Data mining methods may prove useful in detecting and defining some of the additive and non–additive (epistatic) higher order interactions that we know must be contributing quite heavily to risk. We have been exploring the genetic architecture using the RandomForests® and TreeNet® programs from Salford Systems (San Diego, CA) to try and identify combinations of single nucleotide polymorphisms (SNPs) that influence clinical risk and cognitive performance. We mined 332,236 SNPs in parallel in our own GCAP (Genes Cognition and Psychosis Program) sample (252 schiz., 270 controls ) and in the GAIN sample (522 schiz., 600 controls). In GCAP, a set of 4430 SNPs (median PLINK Genotypic case-control p=0.1028) were strongly predictive of clinical phenotype group (TreeNet 10-fold cross validation test ROC 0.987, schiz. prediction error 0.06, control prediction error 0.07). In GAIN, a set of 4371 SNPs were strongly predictive of group (TreeNet test ROC 0.956, schiz. prediction error 0.11, control prediction error 0.12). By chance, prediction error and prediction success are each 0.50, and only a small fraction of these SNPs are likely to be tagging schizophrenia susceptibility genes. Nevertheless, we found that at both the SNP and gene level there was overlap between the two independent samples: 60 SNPs were in common, and 182 genes had multiple SNPs from both samples closest to them, and 139 of these had SNPs within them, and within 100kb in both studies. Pathway analysis (INGENUITY SYSTEMS, Redwood CA) showed a high degree of potential connectivity – 22 appear to be involved in protein–protein (PP) interactions, in 7 groups. Addition of just 4 PP “bridges” connect 4 of these groups, which then are able to include additional genes from the 139, totalling 26.

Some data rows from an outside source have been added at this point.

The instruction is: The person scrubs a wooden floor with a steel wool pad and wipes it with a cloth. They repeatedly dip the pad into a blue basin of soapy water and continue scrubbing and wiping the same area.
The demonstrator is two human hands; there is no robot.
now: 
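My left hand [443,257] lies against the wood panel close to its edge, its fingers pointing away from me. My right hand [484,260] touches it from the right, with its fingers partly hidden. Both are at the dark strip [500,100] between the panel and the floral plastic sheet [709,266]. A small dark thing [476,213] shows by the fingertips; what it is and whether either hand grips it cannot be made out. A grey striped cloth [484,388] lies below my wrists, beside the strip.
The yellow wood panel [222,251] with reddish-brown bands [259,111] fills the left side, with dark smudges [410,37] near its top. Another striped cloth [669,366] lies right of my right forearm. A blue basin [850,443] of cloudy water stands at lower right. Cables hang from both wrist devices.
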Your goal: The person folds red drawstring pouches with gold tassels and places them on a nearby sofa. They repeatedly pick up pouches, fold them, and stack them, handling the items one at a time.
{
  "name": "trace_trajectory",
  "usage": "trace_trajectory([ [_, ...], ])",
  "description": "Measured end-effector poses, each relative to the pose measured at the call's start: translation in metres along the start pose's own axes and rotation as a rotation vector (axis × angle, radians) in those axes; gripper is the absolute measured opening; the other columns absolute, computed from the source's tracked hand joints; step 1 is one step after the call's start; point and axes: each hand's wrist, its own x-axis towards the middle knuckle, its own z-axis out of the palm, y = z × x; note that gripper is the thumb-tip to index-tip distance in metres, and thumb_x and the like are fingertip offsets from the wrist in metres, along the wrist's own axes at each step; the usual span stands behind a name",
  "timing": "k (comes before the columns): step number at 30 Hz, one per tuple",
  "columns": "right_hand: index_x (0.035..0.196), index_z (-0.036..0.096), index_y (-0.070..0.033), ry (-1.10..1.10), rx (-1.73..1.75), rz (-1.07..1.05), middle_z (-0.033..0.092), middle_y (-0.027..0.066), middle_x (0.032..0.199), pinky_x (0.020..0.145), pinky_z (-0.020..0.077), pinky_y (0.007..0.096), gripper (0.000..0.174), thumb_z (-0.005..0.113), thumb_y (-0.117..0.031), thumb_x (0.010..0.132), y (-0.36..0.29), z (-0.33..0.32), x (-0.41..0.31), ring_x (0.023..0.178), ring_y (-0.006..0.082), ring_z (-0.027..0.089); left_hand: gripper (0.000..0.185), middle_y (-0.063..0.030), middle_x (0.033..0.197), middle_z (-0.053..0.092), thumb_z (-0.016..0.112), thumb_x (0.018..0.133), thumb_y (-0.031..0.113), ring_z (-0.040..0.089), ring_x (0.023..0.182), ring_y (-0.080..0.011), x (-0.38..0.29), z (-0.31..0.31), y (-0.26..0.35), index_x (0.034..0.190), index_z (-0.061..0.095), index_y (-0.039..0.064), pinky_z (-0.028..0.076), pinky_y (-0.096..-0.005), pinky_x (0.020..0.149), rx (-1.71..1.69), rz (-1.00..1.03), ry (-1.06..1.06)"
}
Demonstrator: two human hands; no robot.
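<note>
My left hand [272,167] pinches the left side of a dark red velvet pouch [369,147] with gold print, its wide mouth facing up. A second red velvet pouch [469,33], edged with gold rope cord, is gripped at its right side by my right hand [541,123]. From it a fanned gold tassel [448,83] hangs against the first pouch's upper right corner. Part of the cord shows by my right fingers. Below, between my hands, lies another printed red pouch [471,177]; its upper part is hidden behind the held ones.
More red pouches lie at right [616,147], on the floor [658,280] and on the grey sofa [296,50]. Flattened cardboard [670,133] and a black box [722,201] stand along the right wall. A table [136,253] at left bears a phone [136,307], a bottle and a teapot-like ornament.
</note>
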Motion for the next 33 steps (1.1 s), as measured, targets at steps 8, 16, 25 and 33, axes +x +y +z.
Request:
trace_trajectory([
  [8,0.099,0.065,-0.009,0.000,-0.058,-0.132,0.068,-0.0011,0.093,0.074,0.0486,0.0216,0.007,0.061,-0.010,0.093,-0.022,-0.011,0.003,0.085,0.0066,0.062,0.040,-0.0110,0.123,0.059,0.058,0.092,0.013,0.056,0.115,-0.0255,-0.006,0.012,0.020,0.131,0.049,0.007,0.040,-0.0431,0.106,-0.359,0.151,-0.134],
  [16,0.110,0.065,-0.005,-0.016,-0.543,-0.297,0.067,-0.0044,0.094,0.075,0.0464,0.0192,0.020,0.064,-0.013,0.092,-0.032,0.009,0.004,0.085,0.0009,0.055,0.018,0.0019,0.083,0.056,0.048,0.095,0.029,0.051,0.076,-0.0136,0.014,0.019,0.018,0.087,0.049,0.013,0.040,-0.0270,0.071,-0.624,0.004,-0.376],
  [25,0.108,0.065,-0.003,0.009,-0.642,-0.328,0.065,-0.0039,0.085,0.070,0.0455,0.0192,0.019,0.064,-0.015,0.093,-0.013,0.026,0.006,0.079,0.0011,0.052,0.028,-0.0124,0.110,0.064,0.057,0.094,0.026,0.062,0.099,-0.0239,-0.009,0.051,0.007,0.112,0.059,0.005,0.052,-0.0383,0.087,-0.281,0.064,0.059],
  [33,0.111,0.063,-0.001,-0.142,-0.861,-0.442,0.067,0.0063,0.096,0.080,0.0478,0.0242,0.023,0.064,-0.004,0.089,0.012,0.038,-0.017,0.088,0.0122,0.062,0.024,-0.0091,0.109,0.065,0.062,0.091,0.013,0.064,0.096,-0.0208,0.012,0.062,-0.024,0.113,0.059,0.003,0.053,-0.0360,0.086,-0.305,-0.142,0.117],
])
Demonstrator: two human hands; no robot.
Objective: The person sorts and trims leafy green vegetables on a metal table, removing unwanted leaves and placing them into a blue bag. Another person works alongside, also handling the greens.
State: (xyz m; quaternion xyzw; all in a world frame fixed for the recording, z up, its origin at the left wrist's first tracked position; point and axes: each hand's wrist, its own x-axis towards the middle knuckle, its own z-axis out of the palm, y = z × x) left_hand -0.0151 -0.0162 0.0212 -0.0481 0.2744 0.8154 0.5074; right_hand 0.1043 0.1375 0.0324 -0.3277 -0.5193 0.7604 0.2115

We have developed an integrated database of our clinical, cognitive, and data mining results and including genes of interest from the literature we are tracking about 400 specific genes/regions. Ongoing work includes genotyping the remainder of our sample (510 total schizophrenics, 500 controls) with the ILLUMINA 660W chip, SNP–SNP epistasis analysis and data mining of additional independent samples, and detection of copy number variants (CNVs) with the AGILENT 1x1M chip. Finally, we are working on empirical approaches to determine which predictors are indicating a gene nearby and which are merely detecting some cryptic group differences (eg. from ascertainment bias) having little to do with phenotype. We think that a multilevel, integrative approach that fundamentally acknowledges the heterogeneity with epistasis inherent in the condition, and builds on prior work is essential to properly evaluate and utilize new GWAS results, and that we have produced many new candidates, each supported by multiple pieces of evidence.
*This presentation was given by Richard Straub at the 2009 Salford Data Mining Conference.